→ Instructions to follow
Using the material that follows, say how many lines contain the string "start". Answer with a number only.

=== Begin Enclosure ===

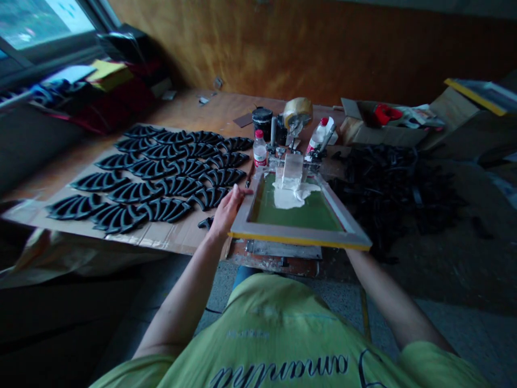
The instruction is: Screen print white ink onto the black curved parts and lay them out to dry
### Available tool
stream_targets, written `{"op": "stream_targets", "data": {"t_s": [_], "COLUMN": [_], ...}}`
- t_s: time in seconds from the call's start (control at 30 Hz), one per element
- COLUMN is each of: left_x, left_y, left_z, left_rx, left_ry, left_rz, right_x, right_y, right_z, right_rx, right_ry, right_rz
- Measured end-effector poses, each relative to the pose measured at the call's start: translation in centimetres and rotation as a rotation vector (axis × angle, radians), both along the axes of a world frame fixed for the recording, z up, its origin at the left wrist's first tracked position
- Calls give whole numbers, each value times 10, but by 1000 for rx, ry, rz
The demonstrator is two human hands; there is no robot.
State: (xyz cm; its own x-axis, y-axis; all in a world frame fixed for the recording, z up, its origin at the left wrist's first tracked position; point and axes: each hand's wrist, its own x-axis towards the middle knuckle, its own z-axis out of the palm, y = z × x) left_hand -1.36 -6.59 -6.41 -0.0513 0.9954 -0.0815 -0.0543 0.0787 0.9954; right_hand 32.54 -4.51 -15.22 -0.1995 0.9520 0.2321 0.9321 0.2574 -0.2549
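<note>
Head view: looking down over a lime-green T-shirt (258, 339) at a cluttered workbench.
Left hand (226, 213): open and ungripping, laid flat against the left side of the screen-printing frame (299, 235), fingers extended.
Right hand: hidden behind the frame's near edge, so its grip cannot be told; only the right forearm (388, 296) shows.
Frame: wooden with a yellow near edge, lying tilted over the bench edge, directly in front of the person.
Mesh: green screen mesh (299, 213) holds a pool of white ink (288, 196) around a white-coated squeegee (293, 170).
Left of frame: rows of curved black pieces (161, 178) lie on a cardboard sheet (169, 237).
Right of frame: a heap of black pieces (388, 188).
Beyond frame: a red-capped plastic bottle (260, 150), a black jar (262, 123), a tape roll (298, 111), and a cardboard box (383, 132).
</note>
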Motion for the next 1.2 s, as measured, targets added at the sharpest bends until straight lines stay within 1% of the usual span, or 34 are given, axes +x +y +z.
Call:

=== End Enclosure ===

→ Task response
2